A Melrose, Massachusetts, firefighter who also served as an officer in the Air National Guard challenged the City of Melrose’s interpretation of Massachusetts General Laws c. 33, § 59(a), which requires participating public employers to provide paid military leave.
The operative facts were undisputed. The firefighter worked a schedule consisting of twenty-four-hour shifts, each beginning at 7 a.m. and ending the following day. Under the collective bargaining agreement, a twenty-four-hour shift was treated as two separate shifts for vacation or sick leave purposes. Throughout his employment, the firefighter periodically missed shifts due to military training and active duty. During the relevant years, he missed well over forty twenty-four-hour shifts in several federal fiscal years. The City nevertheless took the position that § 59(a) required payment only for service within the first forty consecutive calendar days of any given fiscal year, and that each missed twenty-four-hour shift counted as two compensable days.

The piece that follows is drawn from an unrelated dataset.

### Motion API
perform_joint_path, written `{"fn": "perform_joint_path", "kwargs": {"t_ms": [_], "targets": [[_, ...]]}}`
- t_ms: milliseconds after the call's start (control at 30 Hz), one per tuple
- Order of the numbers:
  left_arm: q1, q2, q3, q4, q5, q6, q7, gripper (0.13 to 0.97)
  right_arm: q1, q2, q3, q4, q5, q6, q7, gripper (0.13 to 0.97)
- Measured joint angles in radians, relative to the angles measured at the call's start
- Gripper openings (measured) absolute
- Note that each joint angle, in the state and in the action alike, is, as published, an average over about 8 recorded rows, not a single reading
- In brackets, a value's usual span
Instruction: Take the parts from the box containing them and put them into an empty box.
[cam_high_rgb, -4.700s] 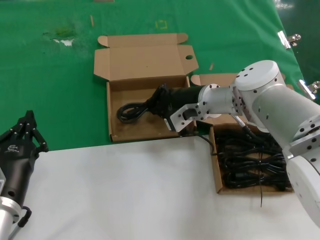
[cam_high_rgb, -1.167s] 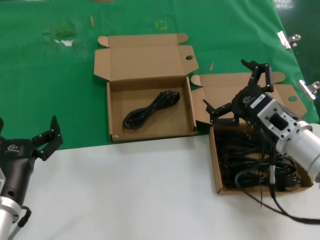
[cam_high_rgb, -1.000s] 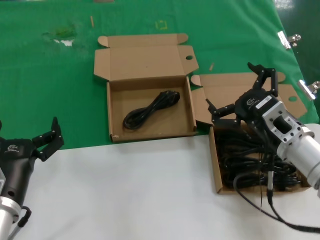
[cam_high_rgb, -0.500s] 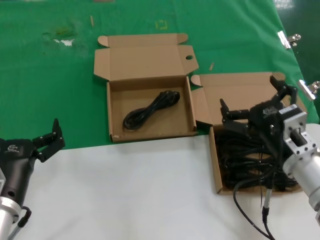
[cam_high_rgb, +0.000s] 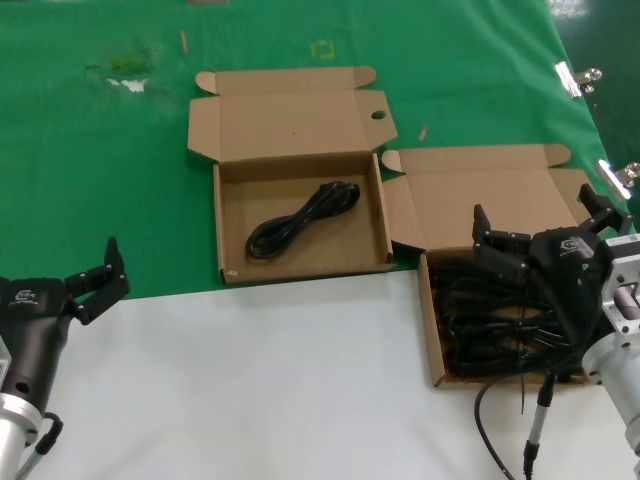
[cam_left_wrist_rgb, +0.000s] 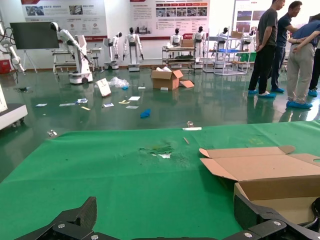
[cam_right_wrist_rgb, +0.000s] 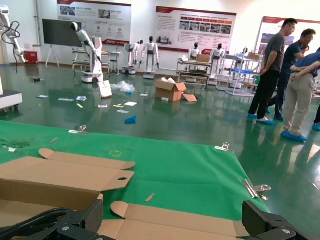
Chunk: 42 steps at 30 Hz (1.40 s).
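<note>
Two brown mailer boxes lie open on the green cloth. The left box (cam_high_rgb: 232, 265) holds one coiled black cable (cam_high_rgb: 300, 220). The right box (cam_high_rgb: 433, 350) holds several black cables (cam_high_rgb: 495, 320). My right gripper (cam_high_rgb: 533, 210) is open and empty, hovering over the far part of the right box's tray, with its fingers spread wide over the lid (cam_right_wrist_rgb: 175, 225). My left gripper (cam_high_rgb: 50, 255) is open and empty at the near left, over the edge between cloth and white table. The left wrist view shows the left box (cam_left_wrist_rgb: 272, 175) beyond it.
A white table surface (cam_high_rgb: 250, 380) covers the near half. Metal clips (cam_high_rgb: 575, 78) hold the cloth at the far right edge. The left box's lid (cam_high_rgb: 290, 115) lies open toward the back. A cord (cam_high_rgb: 535, 420) hangs from my right wrist.
My right gripper let go of a cable in the left box, drew back to the right and now hovers open over the right box. My left gripper has opened.
</note>
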Motion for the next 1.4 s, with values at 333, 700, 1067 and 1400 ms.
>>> {"fn": "perform_joint_path", "kwargs": {"t_ms": [333,700,1067,1400], "targets": [[0.0,0.0,0.0,0.0,0.0,0.0,0.0,0.966,-0.002,-0.001,0.001,0.002,0.001,0.003,0.002,0.966],[0.0,0.0,0.0,0.0,0.0,0.0,0.0,0.966,-0.002,-0.001,0.001,0.002,0.001,0.003,0.002,0.966],[0.0,0.0,0.0,0.0,0.0,0.0,0.0,0.966,-0.002,-0.001,0.001,0.002,0.001,0.003,0.002,0.966],[0.0,0.0,0.0,0.0,0.0,0.0,0.0,0.966,-0.002,-0.001,0.001,0.002,0.001,0.003,0.002,0.966]]}}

The firefighter sought a declaratory judgment that § 59(a) entitled him to pay for forty twenty-four-hour shifts per federal fiscal year. The Massachusetts Superior Court agreed with the City and entered summary judgment in its favor. The Appeals Court of Massachusetts reversed.
The Court began with the statutory text; § 59(a) provides full pay “not exceeding 40 days in any federal fiscal year.” Applying the statute’s plain meaning, the Court held that the forty-day entitlement is not limited to consecutive days. The statute “does not impose any requirement that those forty days be consecutive,” and the Massachusetts Legislature’s omission of a consecutiveness requirement was deliberate, particularly where other subsections of the statute do expressly refer to “consecutive days.” In addition to that textual analysis, the Court explained that the structure and purpose of the statute reinforced its conclusion. The statue applies both to active duty and to recurring reserve obligations, including National Guard drills and annual training. Imposing the City’s asserted consecutiveness requirement would lead to inequitable results for reservists, who perform intermittent service throughout the fiscal year, and would undermine the statute’s evident purpose of encouraging public employees to serve in the militia and reserves. The Court therefore declined to read a consecutiveness requirement into § 59(a) where the Legislature had not done so and ruled against the City’s interpretation.
The Court also rejected the City’s assertion that a twenty-four-hour shift counts as two separate “days” of military leave, relying on the statute’s express definition of “day” to mean “any 24- hour period regardless of calendar day.”
Driscoll v. City of Melrose, 2025 WL 3247580 (Mass. App. Ct. Nov. 21, 2025).